"Un texte n'est un texte que s'il cache au premier regard, au premier venu, la loi de sa composition et la règle de son jeu. Un texte reste d'ailleurs toujours imperceptible. La loi et la règle ne s'abritent pas dans l'inaccessible d'un secret, simplement elles ne se livrent jamais, au présent, à rien qu'on puisse rigoureusement nommer une perception.
Au risque toujours et par essence de se perdre aussi définitivement. Qui saura jamais telle disparition?

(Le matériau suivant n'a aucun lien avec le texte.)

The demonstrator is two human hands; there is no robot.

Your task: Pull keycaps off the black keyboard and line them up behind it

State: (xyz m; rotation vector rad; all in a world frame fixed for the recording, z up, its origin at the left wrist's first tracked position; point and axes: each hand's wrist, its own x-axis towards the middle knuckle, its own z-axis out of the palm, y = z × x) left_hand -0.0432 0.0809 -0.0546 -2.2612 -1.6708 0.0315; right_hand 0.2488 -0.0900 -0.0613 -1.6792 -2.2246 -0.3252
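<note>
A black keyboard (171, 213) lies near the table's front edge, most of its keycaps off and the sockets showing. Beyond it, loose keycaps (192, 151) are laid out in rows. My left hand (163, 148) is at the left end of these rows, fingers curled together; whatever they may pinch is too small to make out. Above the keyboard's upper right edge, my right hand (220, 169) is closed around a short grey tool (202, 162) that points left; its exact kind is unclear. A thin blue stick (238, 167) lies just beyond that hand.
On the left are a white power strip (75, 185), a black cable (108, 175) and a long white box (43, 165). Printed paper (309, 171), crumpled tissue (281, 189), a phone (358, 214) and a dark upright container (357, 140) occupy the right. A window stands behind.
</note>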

La dissimulation de la texture peut en tout cas mettre des siècles à défaire sa toile. La reconstituant aussi comme un organisme. Régénérant indéfiniment son propre tissu derrière la trace coupante, la décision de chaque lecture. Réservant toujours une surprise à l'anatomie ou à la physiologie d'une critique qui croirait en maîtriser le jeu, en surveiller à la fois tous les fils, se leurrant ainsi à vouloir regarder le texte sans y toucher, sans mettre la main à l' 'objet', sans se risquer à y ajouter, unique chance d'entrer dans le jeu en s'y prenant les doigts, quelque nouveau fil. Ajouter n'est pas ici autre chose que donner à lire. Il faut s'arranger pour penser cela: qu'il ne s'agit pas de broder, sauf à considérer que savoir broder c'est encore s'entendre à suivre le fil donné. C'est-à-dire, si l'on veut bien nous suivre, caché."

Jacques Derrida, 'La Pharmacie de Platon', La Dissémination, Paris, Seuil, 1972.